# Recommender Systems in Python: Beginner Tutorial

From here: https://www.datacamp.com/community/tutorials/recommender-systems-python

a simplified clone of IMDB Top 250 Movies using metadata collected from IMDB.

The following are the steps involved:

Decide on the metric or score to rate movies on.
Calculate the score for every movie.
Sort the movies based on the score and output the top results.

its weighted rating formula as your metric/score. Mathematically, it is represented as follows:

Weighted Rating (WR) = (v/(v+m)*R)+(m/(v+m)*C)
where,

v is the number of votes for the movie;
m is the minimum votes required to be listed in the chart;
R is the average rating of the movie; And
C is the mean vote across the whole report
You already have the values to v (vote_count) and R (vote_average) for each movie in the dataset. It is also possible to directly calculate C from this data.

What you need to determine is an appropriate value for m, the minimum votes required to be listed in the chart. There is no right value for m. You can view it as a preliminary negative filter that ignores movies which have less than a certain number of votes. The selectivity of your filter is up to your discretion.

In this case, you will use the 90th percentile as your cutoff. In other words, for a movie to feature in the charts, it must have more votes than at least 90% of the movies in the list. (On the other hand, if you had chosen the 75th percentile, you would have considered the top 25% of the movies in terms of the number of votes garnered. As the percentile decreases, the number of movies considered increases.
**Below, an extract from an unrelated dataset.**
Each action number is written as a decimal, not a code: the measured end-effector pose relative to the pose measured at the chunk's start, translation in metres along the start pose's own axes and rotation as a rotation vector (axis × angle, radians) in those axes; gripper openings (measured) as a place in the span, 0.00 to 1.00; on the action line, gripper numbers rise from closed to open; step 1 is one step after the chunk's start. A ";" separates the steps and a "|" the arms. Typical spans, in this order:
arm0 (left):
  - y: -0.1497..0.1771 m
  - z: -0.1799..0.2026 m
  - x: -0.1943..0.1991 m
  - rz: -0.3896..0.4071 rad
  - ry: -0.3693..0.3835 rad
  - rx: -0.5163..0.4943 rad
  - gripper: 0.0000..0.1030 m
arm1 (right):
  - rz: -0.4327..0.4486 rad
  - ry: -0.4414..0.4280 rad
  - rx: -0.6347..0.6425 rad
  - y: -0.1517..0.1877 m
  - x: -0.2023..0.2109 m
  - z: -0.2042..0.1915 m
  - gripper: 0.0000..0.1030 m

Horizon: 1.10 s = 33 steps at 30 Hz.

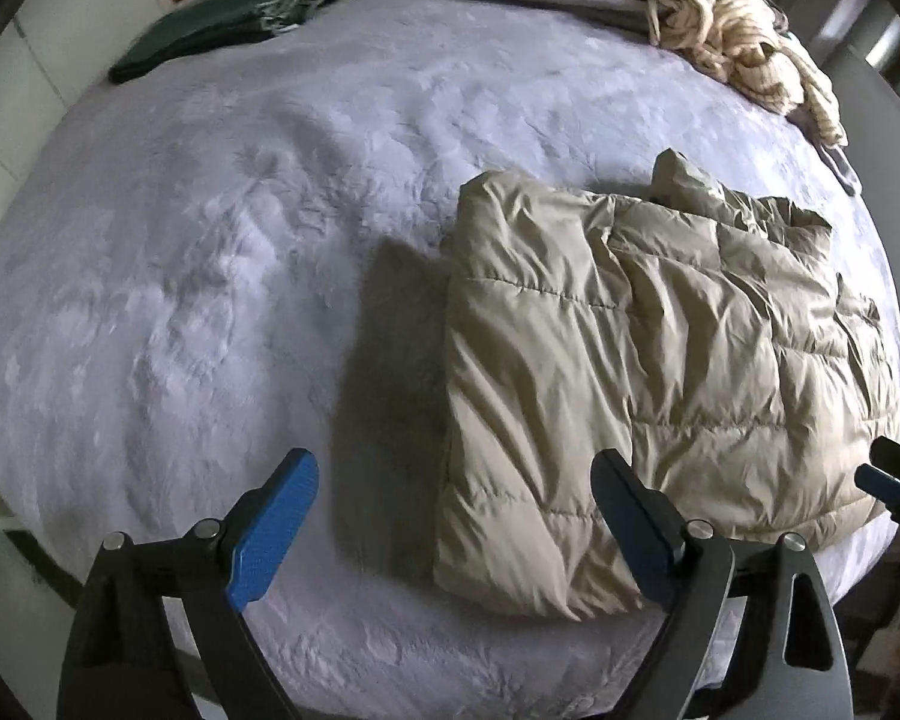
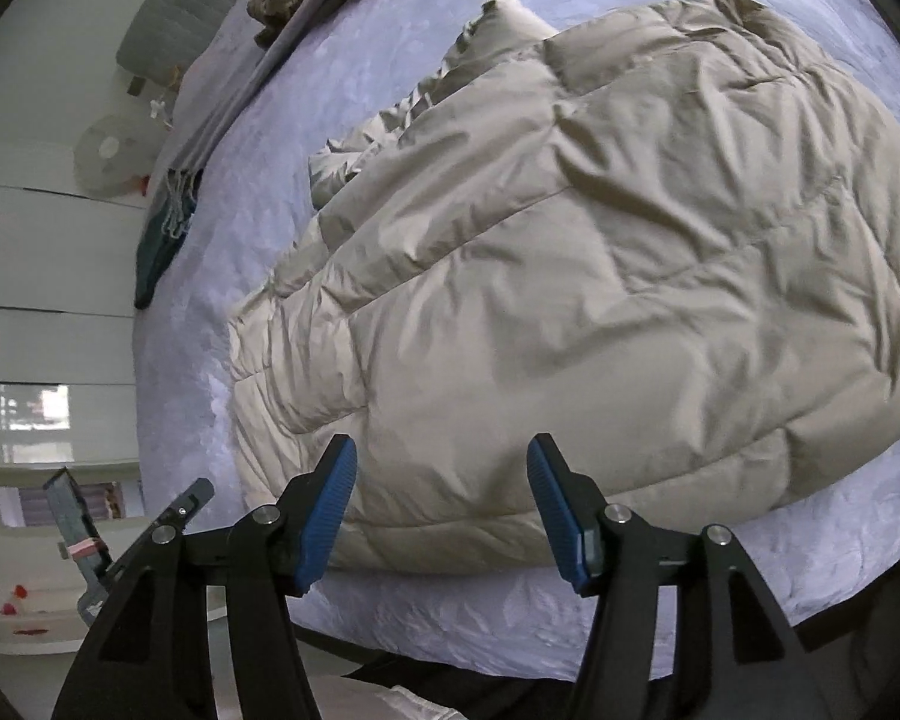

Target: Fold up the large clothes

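Bed w/ pale lilac fleece cover [image 1: 210, 252]; beige puffer jacket [image 1: 660, 360] folded near its front edge. Left hand-held gripper [image 1: 456, 516] wide open, empty; right hand-held gripper [image 2: 441, 504] open, empty. Smooth top, square edges next.

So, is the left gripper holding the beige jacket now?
No, the left gripper is open above the jacket, with nothing pinched between its pads.

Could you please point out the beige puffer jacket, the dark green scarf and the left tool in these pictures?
beige puffer jacket [image 1: 660, 372], left wrist view, quilted top panel.
dark green scarf [image 1: 204, 36], left wrist view, folded body.
left tool [image 1: 456, 531], left wrist view, midway between its open fingertips.
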<state>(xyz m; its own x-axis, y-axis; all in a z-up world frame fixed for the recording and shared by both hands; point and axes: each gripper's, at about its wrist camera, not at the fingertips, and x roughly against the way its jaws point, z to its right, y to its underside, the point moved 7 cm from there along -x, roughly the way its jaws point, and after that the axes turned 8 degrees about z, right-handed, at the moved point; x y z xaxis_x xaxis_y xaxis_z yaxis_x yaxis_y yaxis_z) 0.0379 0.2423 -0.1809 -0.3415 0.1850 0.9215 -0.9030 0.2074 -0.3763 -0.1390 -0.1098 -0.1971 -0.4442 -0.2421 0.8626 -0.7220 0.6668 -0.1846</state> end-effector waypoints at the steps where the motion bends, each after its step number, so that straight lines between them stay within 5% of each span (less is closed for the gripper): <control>1: -0.002 0.000 -0.002 -0.004 0.007 -0.007 0.90 | -0.001 0.007 -0.002 0.001 -0.002 -0.002 0.61; 13: -0.008 0.012 -0.025 -0.042 0.042 -0.057 0.90 | 0.003 0.074 0.030 0.003 -0.013 -0.018 0.69; 15: -0.008 0.016 -0.027 -0.045 0.041 -0.058 0.90 | 0.004 0.070 0.042 0.001 -0.013 -0.019 0.79; 33: -0.001 0.036 -0.040 -0.083 0.029 -0.011 0.90 | -0.046 0.056 0.107 -0.020 -0.018 -0.012 0.80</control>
<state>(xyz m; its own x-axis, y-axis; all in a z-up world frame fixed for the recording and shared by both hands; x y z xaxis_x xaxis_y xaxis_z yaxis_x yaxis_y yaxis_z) 0.0435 0.1997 -0.2142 -0.2575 0.1949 0.9464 -0.9249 0.2338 -0.2998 -0.1099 -0.1107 -0.2030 -0.3808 -0.2287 0.8959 -0.7949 0.5759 -0.1908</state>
Feel free to play with this value and observe the changes in your final chart).

In [1]:
# Import Pandas
import pandas as pd

# Load Movies Metadata
metadata = pd.read_csv('movies_metadata.csv', low_memory=False)
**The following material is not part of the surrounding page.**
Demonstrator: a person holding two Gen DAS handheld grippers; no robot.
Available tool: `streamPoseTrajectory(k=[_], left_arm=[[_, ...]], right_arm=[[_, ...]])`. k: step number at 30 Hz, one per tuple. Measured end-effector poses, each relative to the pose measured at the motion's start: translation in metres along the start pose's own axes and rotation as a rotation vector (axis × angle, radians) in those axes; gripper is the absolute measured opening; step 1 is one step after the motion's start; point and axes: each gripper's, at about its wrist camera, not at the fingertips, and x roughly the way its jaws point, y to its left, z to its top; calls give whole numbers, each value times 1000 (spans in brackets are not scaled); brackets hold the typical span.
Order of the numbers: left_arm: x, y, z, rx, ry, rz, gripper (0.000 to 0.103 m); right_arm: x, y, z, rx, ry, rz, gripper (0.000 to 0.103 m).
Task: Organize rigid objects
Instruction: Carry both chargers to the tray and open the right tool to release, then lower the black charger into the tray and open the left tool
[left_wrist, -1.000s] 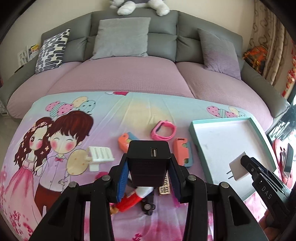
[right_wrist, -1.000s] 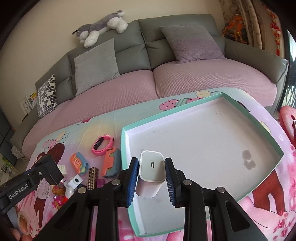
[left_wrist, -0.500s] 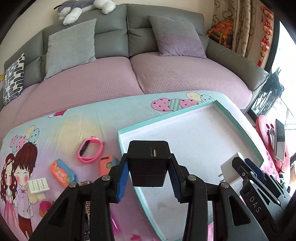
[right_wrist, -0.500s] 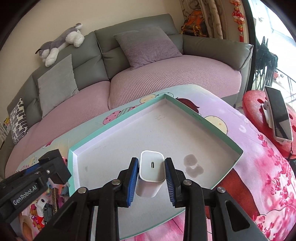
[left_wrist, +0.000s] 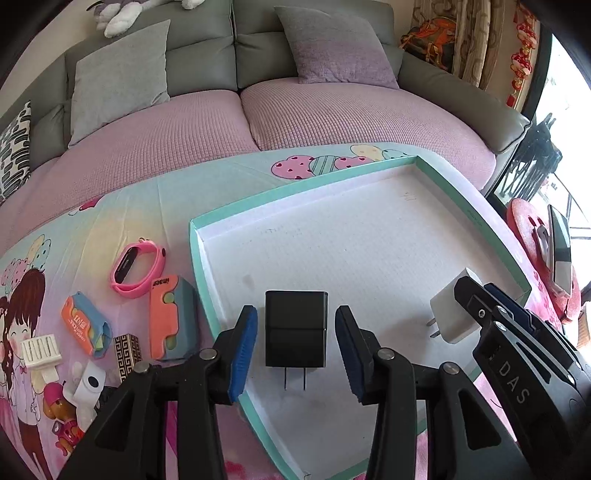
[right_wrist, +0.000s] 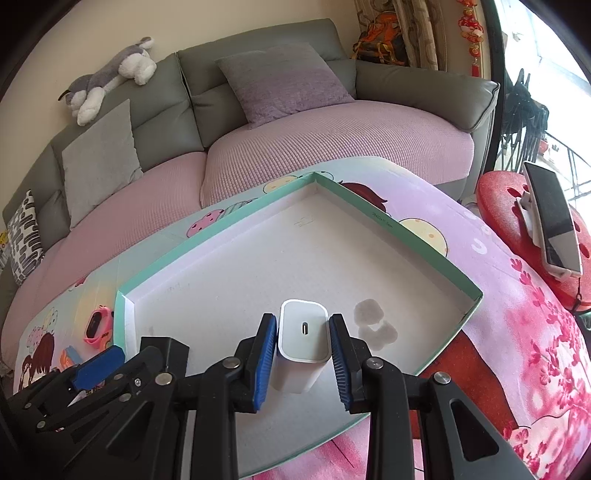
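The left gripper (left_wrist: 295, 350) stood with its fingers spread wide, holding nothing, and the black charger (left_wrist: 296, 328) lay flat between them on the floor of the teal-rimmed tray (left_wrist: 207, 288), touching neither. The right gripper (right_wrist: 303, 350) had its fingers slightly parted around the white charger (right_wrist: 301, 343), which sat in the tray; actual contact could not be told. A pink wristband (left_wrist: 135, 267) and an orange case (left_wrist: 168, 317) lay on the counter just outside the tray's left rim.
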Motion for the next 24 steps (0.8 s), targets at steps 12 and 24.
streamPoseTrajectory(k=[12,24], left_arm=[[-19,31,3,-74,-39,96,78],[-12,106,-11,-315,10,187,89]], right_arm=[[1,8,-1,-31,-6,-41,61],[6,22,-7,-97,-4,-23,99]])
# Print the first three rows
metadata.head(3)

Unnamed: 0,adult,belongs_to_collection,budget,genres,homepage,id,imdb_id,original_language,original_title,overview,...,release_date,revenue,runtime,spoken_languages,status,tagline,title,video,vote_average,vote_count
0,False,"{'id': 10194, 'name': 'Toy Story Collection', ...",30000000,"[{'id': 16, 'name': 'Animation'}, {'id': 35, '...",http://toystory.disney.com/toy-story,862,tt0114709,en,Toy Story,"Led by Woody, Andy's toys live happily in his ...",...,1995-10-30,373554033.0,81.0,"[{'iso_639_1': 'en', 'name': 'English'}]",Released,,Toy Story,False,7.7,5415.0
1,False,,65000000,"[{'id': 12, 'name': 'Adventure'}, {'id': 14, '...",,8844,tt0113497,en,Jumanji,When siblings Judy and Peter discover an encha...,...,1995-12-15,262797249.0,104.0,"[{'iso_639_1': 'en', 'name': 'English'}, {'iso...",Released,Roll the dice and unleash the excitement!,Jumanji,False,6.9,2413.0
2,False,"{'id': 119050, 'name': 'Grumpy Old Men Collect...",0,"[{'id': 10749, 'name': 'Romance'}, {'id': 35, ...",,15602,tt0113228,en,Grumpier Old Men,A family wedding reignites the ancient feud be...,...,1995-12-22,0.0,101.0,"[{'iso_639_1': 'en', 'name': 'English'}]",Released,Still Yelling. Still Fighting. Still Ready for...,Grumpier Old Men,False,6.5,92.0


In [2]:
# Calculate the vote average cross all movies.
C = metadata['vote_average'].mean()
print(C)


5.61820721513


In [3]:
# Calculate the minimum number of votes required to be in the chart, m
m = metadata['vote_count'].quantile(0.90)
print(m)
# Filter out all qualified movies into a new DataFrame
q_movies = metadata.copy().loc[metadata['vote_count'] >= m]
q_movies.shape

160.0


(4555, 24)

In [4]:
# Function that computes the weighted rating of each movie. Weighted Rating (WR) = (v/(v+m)*R)+(m/(v+m)*C)
def weighted_rating(x, m=m, C=C):
    v = x['vote_count']
    R = x['vote_average']
    # Calculation based on the IMDB formula
    return (v/(v+m) * R) + (m/(m+v) * C)

In [5]:
# Define a new feature 'score' and calculate its value with `weighted_rating()`
q_movies['score'] = q_movies.apply(weighted_rating, axis=1)

In [6]:
#Sort movies based on score calculated above
q_movies = q_movies.sort_values('score', ascending=False)

#Print the top 15 movies
q_movies[['title', 'vote_count', 'vote_average', 'score']].head(15)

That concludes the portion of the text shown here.